Pathologic somatic arterial supply: Most often, the upper middle lobe of the right lung is supplied by the pulmonary artery, while the lower lobe is supplied by one or more somatic arterial vessels, which may originate from the lower segment of the thoracic aorta and enter the lung parenchyma via the inferior pulmonary ligament, or from the abdominal aorta and cross the diaphragm into the inferior pulmonary ligament. Pulmonary tissue supplied by the corpora arteriosa may be normally ventilated or non-ventilated as in isolation, and shows pulmonary vascular hypertension.
Venous reflux abnormalities: There is usually only one right pulmonary vein, or two, which drain the whole lung or only the middle and lower lobe veins back into the inferior vena cava, creating a left-to-right shunt in this syndrome resulting in overloading of the right heart and a right lung that does not have normal physiologic function. The confluence of the anomalous pulmonary veins with the vena cava can be either supradiaphragmatic or subdiaphragmatic, with a similar incidence of both. Right lung anomalies: Hypoplasia or hypoplasia of the right lung is common and may be associated with bronchial malformations. Other anomalies: Other anomalies that may be combined with this syndrome include absent or hypoplastic pulmonary artery, right-sided heart, atrial septal defect, and horseshoe lung.
Diagnosis
Combined with clinical manifestations and X-ray chest features, B-ultrasound examination is used first and then CT, MRI or angiography is used further according to the situation.
Differentiation
Intralobar pulmonary isolation is distinguished from lung abscess and bronchiectasis, Bochdalek hernia and bronchial cysts. It is believed that aspiration lung abscess almost never occurs in the lower lobe, so cysts in the lower lobe adjacent to the diaphragm surface should be first considered as intralobar pulmonary isolation.
Treatment
Intralobar pulmonary isolation disease
Recurrent secondary infections can occur, so all of them should be treated surgically, mostly by lobectomy. Surgery should be performed after infection control, and antibiotics are routinely used. Because it is often combined with severe infection, the affected lung is often adherent to the chest wall. When separating these adhesions, attention must be paid to the anomalous arteries, which are mostly found in the pulmonary ligament and occasionally from the abdominal aorta, and improper management can cause fatal bleeding during and after surgery.

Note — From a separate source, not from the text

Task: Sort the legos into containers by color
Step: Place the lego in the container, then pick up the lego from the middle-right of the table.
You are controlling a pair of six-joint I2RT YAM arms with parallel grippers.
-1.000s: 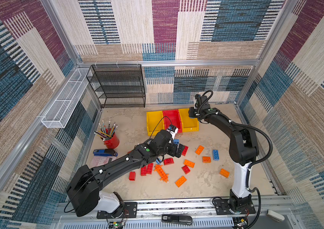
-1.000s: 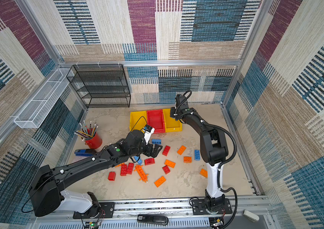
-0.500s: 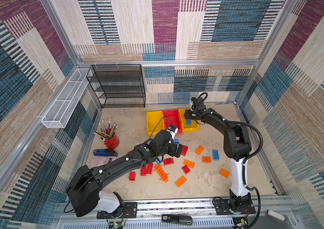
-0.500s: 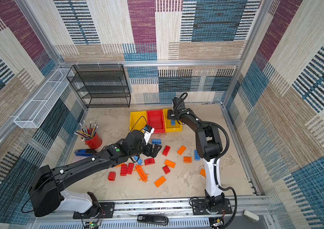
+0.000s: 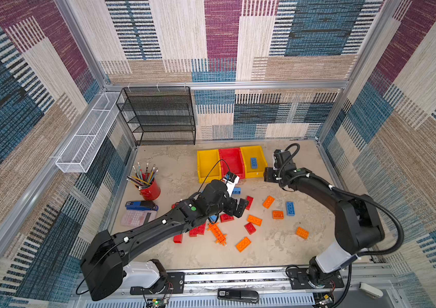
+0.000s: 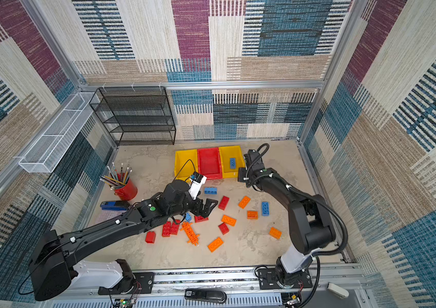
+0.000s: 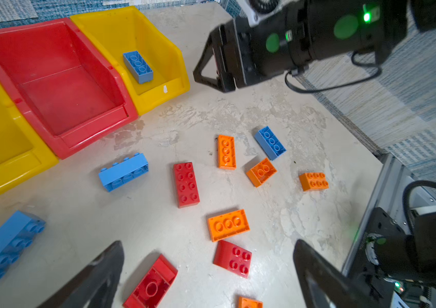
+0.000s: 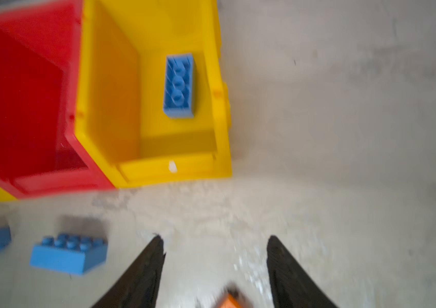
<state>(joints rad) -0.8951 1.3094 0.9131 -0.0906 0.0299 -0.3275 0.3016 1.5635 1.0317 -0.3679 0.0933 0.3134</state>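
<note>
**While nothing is held, one blue brick (image 8: 179, 85) lies in the end yellow container (image 8: 171, 166)**

Left gripper (image 7: 207, 244): fingers spread wide, nothing between them, low over the counter (image 7: 78, 213).
- Closest beneath it: an upturned red brick (image 7: 150, 282) and a red sloped brick (image 7: 232, 258).
- Just ahead of the tips: a flat orange brick (image 7: 228, 224).
- Beyond that: a long red brick (image 7: 186, 184), studs up.
- Farther out: a blue brick on its side (image 7: 123, 172), a loose group of orange bricks (image 7: 261, 172) and another blue one (image 7: 270, 142).
- Farthest from this gripper: the containers (image 7: 59, 80), joined in a row, red between two yellow.

Right gripper (image 8: 215, 238): fingers parted, pinching nothing. Its wrist view is blurred.
- Close in at the base of the fingers: a blurred orange piece (image 8: 232, 300) on the counter.
- Off to one side: a studs-up blue brick (image 8: 68, 256).
- Ahead of the tips: bare counter, then the open front of the end yellow container.
- Inside that container: the one blue brick lies flat on the floor, near the outer side wall.
- Past it: the red container (image 8: 24, 93).

In both top views this gripper hangs just beside the front corner of the end yellow container, not touching it.
</note>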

Extralobar pulmonary isolation disease
If it does not communicate with the gastrointestinal tract and is asymptomatic, it can be left untreated, but it is often surgically removed because the diagnosis cannot be clearly established. In lobar pulmonary isolation, isolated pneumonectomy is usually performed. During surgery, special attention should be paid to finding and dealing with the abnormal vessels especially when dealing with the inferior pulmonary ligament, as once the abnormal vessels are damaged and retracted into the abdominal cavity or mediastinum, it can cause hemorrhage and is more difficult to deal with.